Alaska Governor Sarah Palin can’t have it both ways … is she for America’s energy independence, with Alaskan pipelines built to carry natural gas and oil down to the lower 48 states, or does she want to continue EXPORTING natural gas to foreign countries at a time when the United States is IMPORTING natural gas from the Middle East and Africa?
On the campaign trail, Sarah Palin says repeatedly that America must tap its own natural gas and oil reserves to become energy-independent.
But the Alaska governor and GOP vice presidential candidate has pushed the federal government to allow a liquefied natural gas plant to continue exporting to Asia – the only such plant in the United States that sends the product overseas.
“When we talk about energy, we have to consider the need to do all that we can to allow this nation to become energy-independent,” Palin said earlier this month during the vice presidential debate. “It’s a nonsensical position that we are in when we have domestic supplies of energy all over this great land. And East Coast politicians who don’t allow energy-producing states like Alaska to produce these, to tap into them, and instead we’re relying on foreign countries to produce for us.”
This summer, Palin cheered the Energy Department for extending an export license for the Kenai Liquefied Natural Gas facility.

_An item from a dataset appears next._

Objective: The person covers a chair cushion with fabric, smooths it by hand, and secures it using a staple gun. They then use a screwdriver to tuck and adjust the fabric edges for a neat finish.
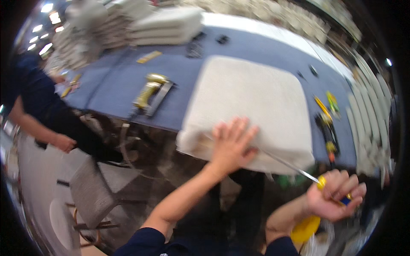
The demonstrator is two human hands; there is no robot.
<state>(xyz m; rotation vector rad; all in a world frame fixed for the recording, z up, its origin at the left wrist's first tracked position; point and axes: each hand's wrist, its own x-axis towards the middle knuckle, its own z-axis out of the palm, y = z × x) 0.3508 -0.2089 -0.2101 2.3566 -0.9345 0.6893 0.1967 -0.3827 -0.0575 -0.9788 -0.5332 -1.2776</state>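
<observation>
Resting at the near edge of the blue worktable (256, 47), the beige cushion (250, 100) was pressed by the left hand (230, 143), fingers spread flat; the right hand (335, 194) was closed around a yellow-handled tool (305, 228); a yellow stapler (149, 91) lay well apart.

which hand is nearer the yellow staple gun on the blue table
Left. The left hand lies flat on the cream cushion, right of the staple gun. The right hand, gripping a yellow-handled tool, is farther right, off the table.
</observation>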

The license allowed the Alaska plant to continue shipping its products to Asia through 2011.
The plant began shipping its product exclusively to Japan in 1969, renewing federal export permits every few years. As energy prices have soared in recent years, and with supplies dwindling, there has been increased opposition to allowing the plant to export.
The current license extends a permit that otherwise would have expired in 2009.
“In these times of economic uncertainty, this is great news for the state and its residents,” Palin said when the license was approved in June.
During negotiations, which began last year, Palin had pressed for enough natural gas to serve Alaska to remain in-state. She added, however, that the rest should be shipped primarily to Japan.
The license was granted despite opposition from some federal officials who argued that domestic liquefied natural gas should be sold within the U.S.
“If America is really so short of energy that we need to drill in national wildlife refuges and other sensitive areas, why should energy supplies, sitting in U.S. terminals, be sent back out of the country simply because these energy companies can get a higher price from a foreign buyer?” Sen. Ron Wyden, D-Ore., said.
The plant’s owners, Marathon Oil Corp. and ConocoPhillips, had argued that U.S. terminals equipped to handle shipments of liquefied natural gas were too far away, on the East Coast, in the South or in Puerto Rico.
San Diego-based Sempra Energy opened a new $975 million terminal in Baja, Mexico, in May. Its pipelines connect to California, Texas and Arizona.
Volatile oil and gas prices and limited energy supplies have prompted a steady increase in U.S. use of liquefied natural gas.
But aside from Alaska, there is no domestic production.
So while the United States imported 771 billion cubic feet of natural gas last year from Trinidad and Tobago, Algeria, Egypt, Equatorial Guinea, Nigeria and Qatar, Alaska is expected to export 100 billion cubic feet to Asia over the next two years.